▶ _INSTRUCTIONS FOR THE TASK_:
What you return must be exactly the lines running from the one with "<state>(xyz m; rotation" to the end of the data below, inclusive, and nothing more.

▶ _SOURCE DATA_:
*** Begin section ***
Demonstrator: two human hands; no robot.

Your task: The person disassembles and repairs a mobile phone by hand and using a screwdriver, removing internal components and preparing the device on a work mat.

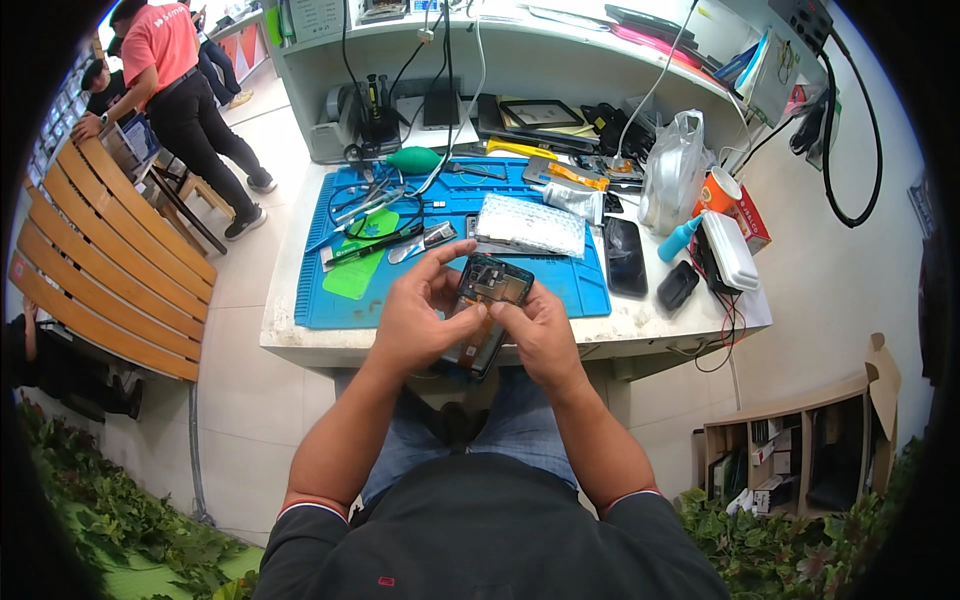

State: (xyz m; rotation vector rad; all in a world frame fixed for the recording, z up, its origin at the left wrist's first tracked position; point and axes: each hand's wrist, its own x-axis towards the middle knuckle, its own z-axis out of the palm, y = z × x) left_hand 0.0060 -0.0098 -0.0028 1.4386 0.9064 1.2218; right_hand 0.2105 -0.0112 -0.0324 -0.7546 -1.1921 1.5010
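Note:
An opened smartphone [484,348] is held over the table's near edge, its inner parts and an orange-brown flex cable [470,345] showing. My left hand [425,310] grips its left side, with the thumb laid on the inside. On the right side my right hand [545,330] holds it too, its thumb pressing near the other thumb at the middle. Beyond the phone, a bubble-wrapped packet [530,226] rests on the blue work mat [340,308]. Tweezers and a black-and-green pen-like tool [380,243] lie by a green sheet [352,278].
A dark phone [625,257], a black pouch [678,286], a blue bottle [680,238] and an orange cup [718,188] stand at the right. Behind are a green air blower [414,160] and hanging cables. A person in a pink shirt [172,45] stands beside a slatted wooden bench [110,260].

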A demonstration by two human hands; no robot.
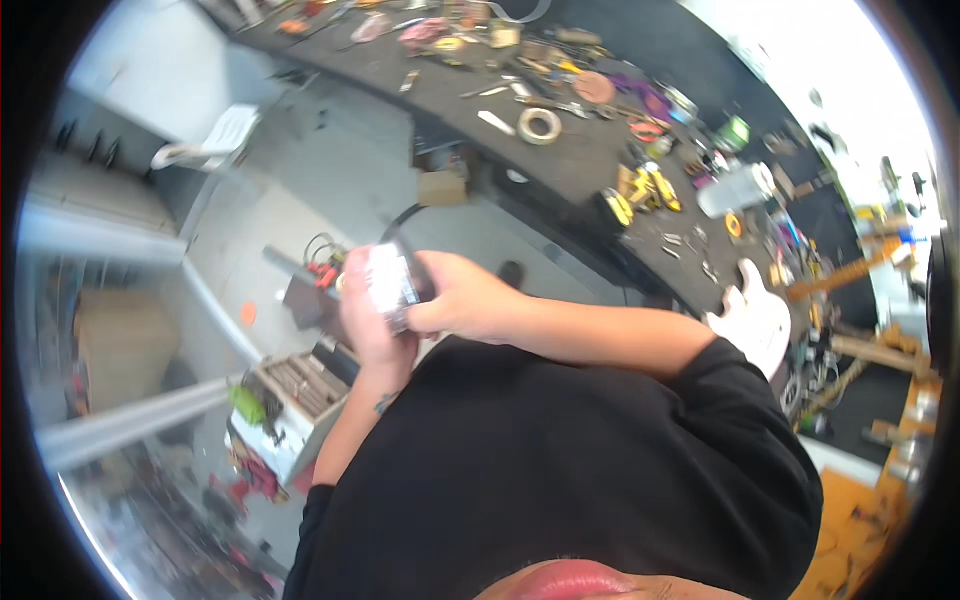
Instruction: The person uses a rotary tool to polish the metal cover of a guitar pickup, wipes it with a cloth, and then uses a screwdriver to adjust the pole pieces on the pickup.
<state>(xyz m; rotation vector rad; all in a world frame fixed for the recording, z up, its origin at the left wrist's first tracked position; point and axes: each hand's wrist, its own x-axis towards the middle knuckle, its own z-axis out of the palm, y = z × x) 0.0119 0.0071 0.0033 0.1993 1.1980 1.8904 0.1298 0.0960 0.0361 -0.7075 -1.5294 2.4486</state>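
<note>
In front of my chest I hold a phone (391, 278) with both hands. Its face is bright with glare, and its dark edge shows on the right. My left hand (366, 325) wraps the phone's left side and underside, fingers closed. From the right, my right hand (462, 292) grips the other edge, its thumb near the lower corner. Some fingers of both hands are hidden behind the phone.
A dark workbench (455, 95) runs across the far side, cluttered with tools, a tape roll (540, 126), yellow-handled tools (655, 188) and a clear bottle (735, 190). At left stand a white chair (215, 140) and an open-topped box (300, 385).
</note>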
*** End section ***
▶ _ANSWER TO THE PROBLEM_:
<state>(xyz m; rotation vector rad; all in a world frame fixed for the recording, z up, its origin at the left wrist's first tracked position; point and axes: each hand's wrist, its own x-axis towards the middle knuckle, its own z-axis out of the palm, y = z × x) 0.0119 0.0071 0.0033 0.1993 1.1980 1.8904 0.1298 0.0960 0.0361 -0.7075 -1.5294 2.4486</state>
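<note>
In front of my chest I hold a phone (391, 278) with both hands. Its face is bright with glare, and its dark edge shows on the right. My left hand (366, 325) wraps the phone's left side and underside, fingers closed. From the right, my right hand (462, 292) grips the other edge, its thumb near the lower corner. Some fingers of both hands are hidden behind the phone.
A dark workbench (455, 95) runs across the far side, cluttered with tools, a tape roll (540, 126), yellow-handled tools (655, 188) and a clear bottle (735, 190). At left stand a white chair (215, 140) and an open-topped box (300, 385).
</note>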

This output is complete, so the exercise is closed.